Since CMS is essentially the billing and regulatory web site for Medicare - I don't think it is any danger of being shut down.  But it does promote and spread a lot of unscientific information that is biased toward running the business side of health care at the expense of the medical side.  It is a massive bureaucracy that is responsible for the bulk of physicians paperwork burden every day. Some clear evidence for the lack of science is psychiatric diagnosis related groups and how they don't accurately reflect diagnoses or the expected course of treatment for hospitalized psychiatric patients.  The most recent post on this blog looks at the rationing of inpatient psychiatric services and how a lot of that has resulted from CMS regulation.  Just a few years ago, I wrote a blog piece about a 55 page CMS document about what psychiatrists would have to do to document the diagnosis and treatment of depression.  That was subsequently taken down.     

6.  Finally what does this imply for other federally funded information programs?

My biggest concern in this era of massive profits for publishers is the National Library of Medicine (NLM) - commonly used by physicians offices on a daily basis.  It is a major resource for researchers, but it is also becoming a competitor for profitable online publishers.  If research is publicly funded - a copy is accessible without charge on the PubMed web site.  Will the day come when for profit medical publishers have enough leverage to put the NLM out of business?  Stranger things have happened.  

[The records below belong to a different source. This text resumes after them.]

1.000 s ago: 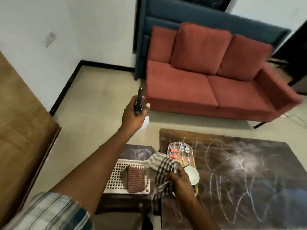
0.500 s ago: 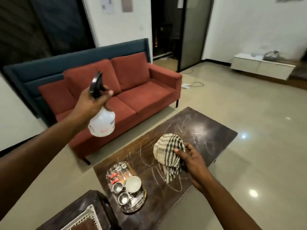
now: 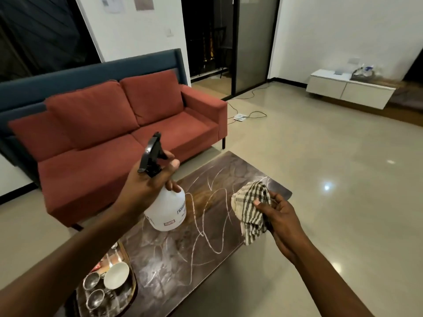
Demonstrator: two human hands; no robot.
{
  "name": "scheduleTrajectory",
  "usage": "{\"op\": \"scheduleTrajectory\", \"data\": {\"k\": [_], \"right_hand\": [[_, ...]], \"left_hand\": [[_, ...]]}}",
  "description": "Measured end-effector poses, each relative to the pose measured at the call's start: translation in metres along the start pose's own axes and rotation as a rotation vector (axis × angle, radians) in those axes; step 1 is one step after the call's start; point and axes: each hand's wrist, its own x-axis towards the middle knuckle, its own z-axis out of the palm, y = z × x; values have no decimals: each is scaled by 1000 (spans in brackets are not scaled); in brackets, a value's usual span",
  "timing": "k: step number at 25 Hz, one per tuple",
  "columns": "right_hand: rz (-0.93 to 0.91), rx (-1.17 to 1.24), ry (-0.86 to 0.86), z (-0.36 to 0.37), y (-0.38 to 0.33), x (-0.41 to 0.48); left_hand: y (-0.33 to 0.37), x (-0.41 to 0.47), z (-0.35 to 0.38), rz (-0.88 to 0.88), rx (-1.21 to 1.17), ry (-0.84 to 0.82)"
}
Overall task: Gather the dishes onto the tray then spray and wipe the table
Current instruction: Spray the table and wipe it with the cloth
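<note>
Head view: the left hand (image 3: 148, 186) is clenched around the neck of a white spray bottle (image 3: 168, 210), with one finger (image 3: 170, 154) hooked over the black trigger head (image 3: 152, 156). The bottle hangs upright in the air over the table (image 3: 206, 248), above the middle of the long edge that faces the sofa (image 3: 109, 133), and its nozzle points away from the person, towards the sofa. A small label with red print shows low on the bottle's side.

The right hand (image 3: 281, 216) grasps a bunched checked cloth (image 3: 250, 209), cream with dark stripes, thumb pressed on top of the folds. The cloth is held above the table near the far corner on the open-floor side; whether its lower end touches the top I cannot tell.

The table top is dark, marble-like, and covered with pale looping scribble marks that run along most of its length. At the near end, by the sofa-side edge, sits a tray (image 3: 131, 298) holding the gathered dishes: a white bowl (image 3: 115, 275), a steel cup (image 3: 90, 281) just beside it and a second steel cup (image 3: 96, 299) nearer the person. Some red items lie further along the tray, partly hidden under the left forearm.

Beyond the table a white power strip (image 3: 240, 117) with its cable lies on the glossy floor, and a low white cabinet (image 3: 348, 91) stands against the far wall
</note>
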Motion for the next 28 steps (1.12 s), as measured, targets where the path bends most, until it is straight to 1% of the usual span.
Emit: {"op": "scheduleTrajectory", "data": {"k": [3,6,10,14,17,20,23,25,28], "right_hand": [[-6,-22,-8,-29,-14,56],[12,-46,8,-59,-19,108],[69,-114,62,-104,-18,193],[137,-183,57,-124,-26,272],[188,-254,3,-120,-30,336],[245,-351,-95,-112,-20,414],[266,-438,-153,-107,6,497],[250,-533,-210,-107,32,561],[167,-719,-299,-107,79,644]], "left_hand": [[8,28,48,-5,4,-6],[-6,49,89,-63,32,-24],[-44,76,143,-232,52,-2],[-64,101,180,-421,-46,34],[-71,130,204,-521,-103,98],[-80,172,237,-595,-52,196],[-95,228,271,-651,-4,259],[-120,281,294,-671,2,264],[-187,366,323,-672,-10,257]]}}
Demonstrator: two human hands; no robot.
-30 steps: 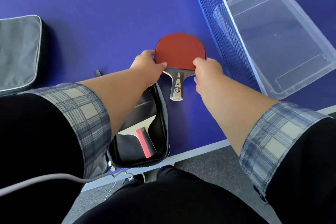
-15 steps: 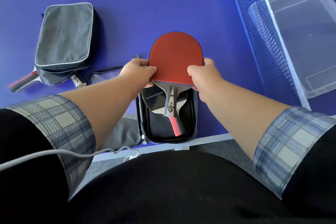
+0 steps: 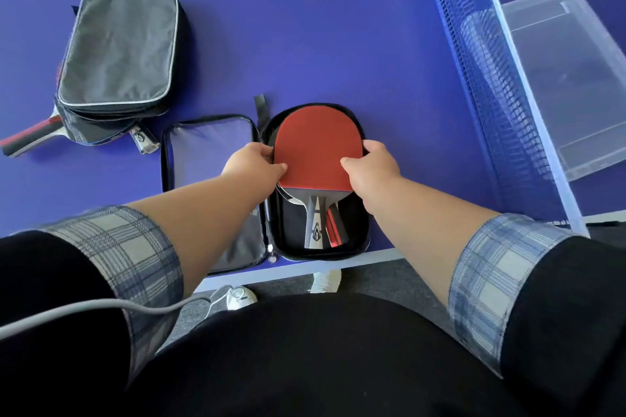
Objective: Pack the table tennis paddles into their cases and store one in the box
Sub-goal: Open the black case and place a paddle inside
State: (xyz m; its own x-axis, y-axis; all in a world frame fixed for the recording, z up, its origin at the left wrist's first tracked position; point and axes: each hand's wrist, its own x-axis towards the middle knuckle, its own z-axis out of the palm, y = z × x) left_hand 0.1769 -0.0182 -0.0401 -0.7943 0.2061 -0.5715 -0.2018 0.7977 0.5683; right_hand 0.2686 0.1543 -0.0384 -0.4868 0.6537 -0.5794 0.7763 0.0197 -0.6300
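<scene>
Two paddles are stacked in the open case (image 3: 318, 247) at the centre of the frame: the red paddle (image 3: 316, 152) lies on top, and under it I can make out a second paddle (image 3: 333, 227) whose red-and-black handle pokes out just beside the grey one. My left hand (image 3: 252, 162) pinches the left edge of the red blade, my right hand (image 3: 371, 167) pinches the right edge, so both are clamped on it and neither is free for the zip. The risk I see is the blade sitting crooked on the one below, so the flap (image 3: 210, 159), lying flat to the left, will not close over it and the zip snags on a rubber edge. Whether the blade's far rim is tucked inside the case wall I cannot quite tell; it looks close to it. The case also lies right at the near edge of the table (image 3: 338, 27), so a hard press could tip it off. In the upper left, the grey case (image 3: 118, 51) has handles sticking out, still unzipped by my guess. The clear box (image 3: 569, 85) waits at the upper right, beyond the net (image 3: 491, 78).
</scene>
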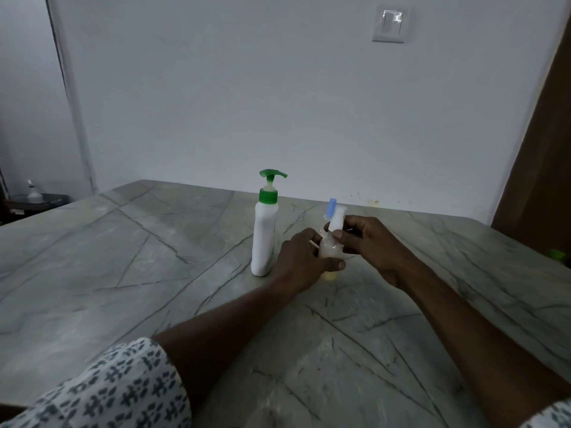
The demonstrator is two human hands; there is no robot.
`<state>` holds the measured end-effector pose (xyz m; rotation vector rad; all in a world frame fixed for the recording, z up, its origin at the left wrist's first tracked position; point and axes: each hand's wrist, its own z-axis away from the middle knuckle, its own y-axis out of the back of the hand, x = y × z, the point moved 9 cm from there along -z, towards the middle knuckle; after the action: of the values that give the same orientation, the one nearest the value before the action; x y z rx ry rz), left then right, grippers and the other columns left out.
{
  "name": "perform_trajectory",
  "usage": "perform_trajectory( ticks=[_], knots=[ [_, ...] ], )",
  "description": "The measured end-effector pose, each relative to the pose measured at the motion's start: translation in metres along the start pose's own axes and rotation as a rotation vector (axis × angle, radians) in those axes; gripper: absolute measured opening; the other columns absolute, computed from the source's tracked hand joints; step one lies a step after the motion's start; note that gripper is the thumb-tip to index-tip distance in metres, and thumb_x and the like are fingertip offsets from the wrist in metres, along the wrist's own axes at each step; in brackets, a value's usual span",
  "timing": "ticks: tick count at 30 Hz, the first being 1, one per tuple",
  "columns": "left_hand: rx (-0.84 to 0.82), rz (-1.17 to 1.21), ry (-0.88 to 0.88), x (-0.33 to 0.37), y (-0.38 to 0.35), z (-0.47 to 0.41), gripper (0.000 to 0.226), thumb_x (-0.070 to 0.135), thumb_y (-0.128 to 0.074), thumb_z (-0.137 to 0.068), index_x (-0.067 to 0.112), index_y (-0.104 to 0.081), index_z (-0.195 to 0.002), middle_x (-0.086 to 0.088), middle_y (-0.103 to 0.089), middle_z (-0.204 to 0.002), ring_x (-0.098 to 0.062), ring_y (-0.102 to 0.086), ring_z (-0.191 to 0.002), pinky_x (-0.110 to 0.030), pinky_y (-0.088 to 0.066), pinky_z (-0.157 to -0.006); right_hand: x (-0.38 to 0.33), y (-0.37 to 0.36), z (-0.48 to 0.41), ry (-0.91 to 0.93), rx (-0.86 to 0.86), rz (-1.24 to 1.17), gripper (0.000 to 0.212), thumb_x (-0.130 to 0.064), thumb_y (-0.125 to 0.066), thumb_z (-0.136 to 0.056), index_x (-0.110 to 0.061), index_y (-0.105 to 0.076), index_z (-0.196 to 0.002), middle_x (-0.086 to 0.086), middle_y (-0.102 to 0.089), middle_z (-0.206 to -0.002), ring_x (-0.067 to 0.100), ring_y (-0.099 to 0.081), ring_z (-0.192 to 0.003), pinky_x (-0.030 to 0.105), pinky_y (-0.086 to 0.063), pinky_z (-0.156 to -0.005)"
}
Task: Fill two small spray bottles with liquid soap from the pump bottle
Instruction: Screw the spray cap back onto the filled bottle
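Head view: the left hand [301, 257] wraps its fingers [335, 264] around a small spray bottle [330, 250] standing on the marble worktop [123, 257], yellowish liquid inside. The right hand [370, 242] pinches the white spray cap [336, 219] at its neck. The white pump bottle [264, 239], green pump head, stands upright just left. A second, blue-topped sprayer [332, 206] peeks out behind.

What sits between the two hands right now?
In the head view, a small spray bottle with a white spray top. The left hand wraps its body; the right hand pinches its neck.
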<state>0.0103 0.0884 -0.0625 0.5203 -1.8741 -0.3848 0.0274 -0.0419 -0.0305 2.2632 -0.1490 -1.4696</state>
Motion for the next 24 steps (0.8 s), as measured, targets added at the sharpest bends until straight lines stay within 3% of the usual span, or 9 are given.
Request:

It is easy to blame that President Trump.  He is heading the first blatantly anti-science and pro-business administration that I can recall in my decades of existence.  But the reality is that the American healthcare system has been designed by an endless stream of bad decisions for the past 30 years all occurring in the confluence of special interest politics and massive special interest money with a little medical science (and a few doctors) sprinkled in. The press seems to focus on the influence of pharmaceutical companies, but the bulk of those bad decisions have been rationing decisions by the managed care industry.


George Dawson, MD, DFAPA


References:

1:  Heslin KC (AHRQ), Weiss AJ (Truven Health Analytics). Hospital Readmissions Involving Psychiatric Disorders, 2012. HCUP Statistical Brief #189. May 2015. Agency for Healthcare Research and Quality, Rockville, MD. http://www.hcup-us.ahrq.gov/reports/statbriefs/sb189-Hospital-Readmissions-Psychiatric-Disorders-2012.pdf.

Supplementary:

I pulled the following figures on lengths of stay for mood disorders and schizophrenia out of the above article.  If the site goes down at midnight this may be the only place that you can find it and any paper referencing it may lead to a dead end.




Updates:

07/16/2018: 3:30 PM  AHRQ.gov web site is up and running at this point but guidelines.gov is not found.